In Zhao Yu's view, AI still has a long way to go in the pharmaceutical field, but the outside world should not easily dismiss AI.


"Taking a historical perspective, the Fourth Industrial Revolution has only just begun, much like the dawn of the steam engine era and the internet age. There are complaints today about how large models are not user-friendly, which is akin to judging the nascent steam engine during the time of horse-drawn carriages. Looking back several years from now, today's criticisms may seem somewhat naive."


"New technology represents trends, directions, and potential capabilities, rather than immediate perfect solutions."Zhao Yu said.

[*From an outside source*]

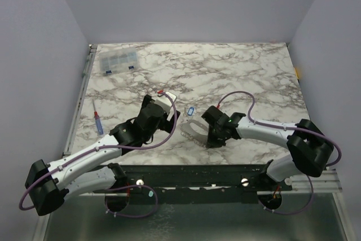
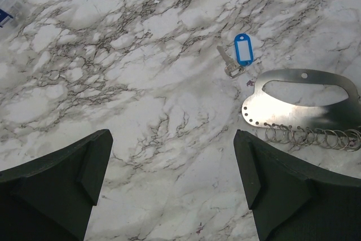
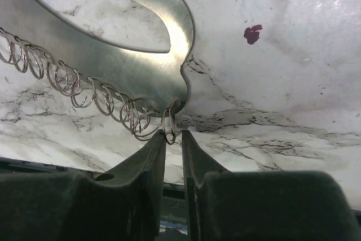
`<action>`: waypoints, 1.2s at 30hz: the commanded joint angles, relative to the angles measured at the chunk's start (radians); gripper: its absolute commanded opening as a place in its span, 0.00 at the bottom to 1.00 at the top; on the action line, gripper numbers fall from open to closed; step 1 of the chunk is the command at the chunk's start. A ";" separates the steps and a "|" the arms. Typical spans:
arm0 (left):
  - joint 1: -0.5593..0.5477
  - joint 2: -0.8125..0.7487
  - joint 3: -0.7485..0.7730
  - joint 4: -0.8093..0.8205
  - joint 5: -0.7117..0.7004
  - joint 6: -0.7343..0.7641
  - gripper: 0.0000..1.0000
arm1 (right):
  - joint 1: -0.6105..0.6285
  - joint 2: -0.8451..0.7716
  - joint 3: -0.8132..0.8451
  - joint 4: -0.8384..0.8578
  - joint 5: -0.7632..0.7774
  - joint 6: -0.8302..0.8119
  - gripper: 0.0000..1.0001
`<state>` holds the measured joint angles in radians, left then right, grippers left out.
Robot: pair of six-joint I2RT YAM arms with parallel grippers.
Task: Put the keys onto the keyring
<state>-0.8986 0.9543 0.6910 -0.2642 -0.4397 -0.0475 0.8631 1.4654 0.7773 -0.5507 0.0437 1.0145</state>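
- Since the right gripper (image 1: 211,141) sits low-centre against the metal plate (image 1: 193,130), hold it steady.
- Lower edge: the left gripper (image 2: 172,162) gapes wide and empty; the key (image 2: 224,56) lies upper right.
- Bottom centre: the jaws pinch the end keyring (image 3: 169,123) at the plate's corner; pull gently outward.

Top view: soft, even light from overhead. Bench (image 1: 237,71) bright and sharp corner to corner. Arms (image 1: 90,156) throw faint, blurred shadows near the front edge.

Left wrist view: marble veins crisp. A grey shadow band crosses the right end of the plate (image 2: 293,108). Fingers (image 2: 62,184) dark, little surface detail.

Right wrist view: hard white glare on the plate's curve. Rings (image 3: 84,91) slightly soft. Fingers near black and blurred close to the lens. Bench washes out pale toward the right.
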 commanded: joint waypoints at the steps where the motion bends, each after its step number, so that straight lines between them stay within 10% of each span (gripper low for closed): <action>1: 0.002 0.002 -0.009 0.005 -0.017 0.005 0.99 | 0.020 -0.011 -0.015 0.006 0.041 0.031 0.21; 11: 0.001 0.006 -0.011 0.008 -0.008 0.003 0.99 | 0.035 -0.035 -0.016 -0.017 0.091 0.055 0.25; 36: 0.000 0.014 -0.014 0.022 0.001 0.010 0.99 | 0.064 -0.060 0.000 -0.015 0.177 -0.020 0.01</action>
<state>-0.8986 0.9710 0.6868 -0.2607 -0.4389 -0.0471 0.9176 1.4322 0.7506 -0.5411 0.1417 1.0382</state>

Zhaoyu also pointed out an intriguing double standard: In clinical oncology medication, a significant proportion of drugs have limited efficacy, but people have become accustomed to this and are more lenient with humans. However, once it comes to artificial intelligence, the standards suddenly become much stricter— even if the model has shown good results, it is still required to achieve one hundred percent perfection.


In summary, although biological models have not yet been widely applied, in Zhao Yu's view, it is only a matter of time before biological models disrupt the pharmaceutical industry paradigm.


"Besides AI, there is no other inevitable factor. In the future, every target point may become a billion-dollar industry, and that brain with an IQ of 1000 is still growing."